- _About this task_:
Write out all of the data without omission, exactly as shown.
___
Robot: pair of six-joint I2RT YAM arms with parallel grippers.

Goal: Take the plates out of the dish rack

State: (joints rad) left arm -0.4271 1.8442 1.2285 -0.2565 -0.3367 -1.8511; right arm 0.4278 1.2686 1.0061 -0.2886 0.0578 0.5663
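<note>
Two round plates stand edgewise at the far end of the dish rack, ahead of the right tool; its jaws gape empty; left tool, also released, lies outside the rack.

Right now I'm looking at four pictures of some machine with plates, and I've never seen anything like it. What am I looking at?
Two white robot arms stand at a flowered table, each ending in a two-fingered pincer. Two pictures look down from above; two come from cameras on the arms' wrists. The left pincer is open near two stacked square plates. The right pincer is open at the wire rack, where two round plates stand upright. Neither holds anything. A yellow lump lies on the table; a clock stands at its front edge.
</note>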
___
- _Exercise solution_:
Robot: pair of six-joint I2RT YAM arms with parallel grippers.

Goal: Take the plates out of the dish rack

State: (joints rad) left arm -0.4271 1.8442 1.2285 -0.2565 -0.3367 -1.8511; right arm 0.4278 1.2686 1.0061 -0.2886 0.0578 0.5663
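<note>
Two round plates stand edgewise at the far end of the dish rack, ahead of the right tool; its jaws gape empty; left tool, also released, lies outside the rack.

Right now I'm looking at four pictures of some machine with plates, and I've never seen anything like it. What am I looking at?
Two white robot arms stand at a flowered table, each ending in a two-fingered pincer. Two pictures look down from above; two come from cameras on the arms' wrists. The left pincer is open near two stacked square plates. The right pincer is open at the wire rack, where two round plates stand upright. Neither holds anything. A yellow lump lies on the table; a clock stands at its front edge.
</note>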

The exercise calls for nothing more than this answer.